La testimonianza fornita dall’ex collega e amico di Umberto Paolillo, l’agente penitenziario che si è tolto la vita nella notte tra il 17 e il 18 febbraio dello scorso anno, ha scosso tutti, in particolare mamma Rosanna. Siamo andati a trovarla.
“Lui amava la sua divisa – esordisce in lacrime -. Non ho parole per quello che è successo, non pensavo ci fosse gente così cattiva. Non ce la faccio più, mi hanno rovinato la vecchiaia. Ce l’hanno tolta. Era l’unico, avevo già perso un figlio, avevo riposto in lui tutte le speranze. Non lo dovevano fare”.

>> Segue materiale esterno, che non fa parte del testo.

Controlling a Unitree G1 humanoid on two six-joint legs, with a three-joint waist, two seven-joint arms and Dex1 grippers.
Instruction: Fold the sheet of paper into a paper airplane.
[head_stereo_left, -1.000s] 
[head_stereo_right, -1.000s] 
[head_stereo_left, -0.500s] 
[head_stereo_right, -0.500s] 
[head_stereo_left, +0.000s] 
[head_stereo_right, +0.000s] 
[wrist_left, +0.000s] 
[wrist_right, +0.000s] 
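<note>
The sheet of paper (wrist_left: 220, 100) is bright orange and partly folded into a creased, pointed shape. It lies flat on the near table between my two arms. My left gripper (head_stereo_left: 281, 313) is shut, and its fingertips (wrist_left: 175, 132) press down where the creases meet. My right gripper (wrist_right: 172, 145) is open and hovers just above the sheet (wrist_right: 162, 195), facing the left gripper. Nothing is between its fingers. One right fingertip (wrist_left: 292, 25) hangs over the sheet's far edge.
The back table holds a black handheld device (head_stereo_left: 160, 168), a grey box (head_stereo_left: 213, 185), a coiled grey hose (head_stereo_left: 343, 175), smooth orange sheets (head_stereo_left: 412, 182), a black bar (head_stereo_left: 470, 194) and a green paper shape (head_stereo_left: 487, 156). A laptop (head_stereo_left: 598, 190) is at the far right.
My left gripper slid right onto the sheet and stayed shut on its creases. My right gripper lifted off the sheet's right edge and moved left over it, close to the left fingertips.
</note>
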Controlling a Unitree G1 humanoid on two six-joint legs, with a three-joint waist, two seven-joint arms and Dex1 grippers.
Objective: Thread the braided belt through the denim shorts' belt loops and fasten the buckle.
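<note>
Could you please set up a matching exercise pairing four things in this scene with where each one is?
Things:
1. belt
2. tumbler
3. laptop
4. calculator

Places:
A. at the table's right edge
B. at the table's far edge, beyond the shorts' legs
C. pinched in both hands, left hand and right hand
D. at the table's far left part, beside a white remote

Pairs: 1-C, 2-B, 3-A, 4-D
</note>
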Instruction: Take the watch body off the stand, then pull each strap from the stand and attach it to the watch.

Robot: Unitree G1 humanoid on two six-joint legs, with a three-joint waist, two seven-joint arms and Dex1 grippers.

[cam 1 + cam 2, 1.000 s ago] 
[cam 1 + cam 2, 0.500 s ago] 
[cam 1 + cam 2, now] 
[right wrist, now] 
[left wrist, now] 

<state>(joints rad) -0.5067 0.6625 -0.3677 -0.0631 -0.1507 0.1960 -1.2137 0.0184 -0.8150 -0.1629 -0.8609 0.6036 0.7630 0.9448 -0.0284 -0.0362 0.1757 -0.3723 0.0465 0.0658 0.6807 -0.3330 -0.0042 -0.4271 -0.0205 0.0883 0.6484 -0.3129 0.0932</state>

“Sono rimasta terrorizzata, siamo a disposizione di questo ragazzo anche con i nostri legali. Lo voglio abbracciare, quello che ha fatto questo ragazzo non lo avrebbe fatto nessuno. Gli voleva bene davvero, sono contento che aveva un amico. Umberto non dava fastidio a nessuno. L’hanno ucciso per la terza volta – continua mamma Rossana -. Ho 101 rapporti che venivano fatti per qualunque cosa che faceva. Nel carcere dovresti essere protetto, invece mio figlio è stato ucciso per quell’ambiente. Umberto era impaurito, non aveva più fiducia di nessuno. Quelle persone devono sparire, da Roma devono interessarsi di questa situazione. È morta una persona e bisogna far emergere la verità”.
“Se si ribellavano era peggio, nel carcere di Turi c’è la dittatura – conclude -. Mio figlio non era scemo. Mi chiedo come possa essere gestito un carcere così, deve essere chiuso. Costi quel che costi, perché ammazza solo la gente”.